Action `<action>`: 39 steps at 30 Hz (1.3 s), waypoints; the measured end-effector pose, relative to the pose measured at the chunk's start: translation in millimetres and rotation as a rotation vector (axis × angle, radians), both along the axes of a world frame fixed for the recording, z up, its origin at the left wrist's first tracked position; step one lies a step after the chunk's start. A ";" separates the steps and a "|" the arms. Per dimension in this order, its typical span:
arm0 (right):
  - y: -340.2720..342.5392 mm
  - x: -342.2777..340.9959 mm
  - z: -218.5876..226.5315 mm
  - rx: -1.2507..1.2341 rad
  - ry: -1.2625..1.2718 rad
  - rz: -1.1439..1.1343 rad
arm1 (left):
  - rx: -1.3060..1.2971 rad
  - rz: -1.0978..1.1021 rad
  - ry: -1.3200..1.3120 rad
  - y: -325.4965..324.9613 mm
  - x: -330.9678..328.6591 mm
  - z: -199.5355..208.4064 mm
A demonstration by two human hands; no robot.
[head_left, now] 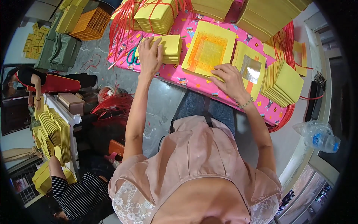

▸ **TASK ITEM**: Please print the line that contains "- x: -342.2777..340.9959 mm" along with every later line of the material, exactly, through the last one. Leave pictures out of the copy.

▸ **SOLUTION TO THIS TASK**:
  - x: -342.2777..340.9959 mm
  - z: -218.5876..226.5315 mm
  - rx: -1.2507..1.2341 rad
  - ry: -1.2625..1.2718 rad
  - rz: -1.1439..1.1343 rad
arm1 (left):
  - rx: -1.3060..1.2971 rad
  - rz: -1.0978..1.1021 rad
  - ry: -1.3200..1.3120 rad
  - y: -325.4965..324.9613 mm
  - x: -330.9678..328.6591 mm
  - z: -199.5355..208.4064 mm
A demonstration by two human hands; no robot.
[head_left, now] 

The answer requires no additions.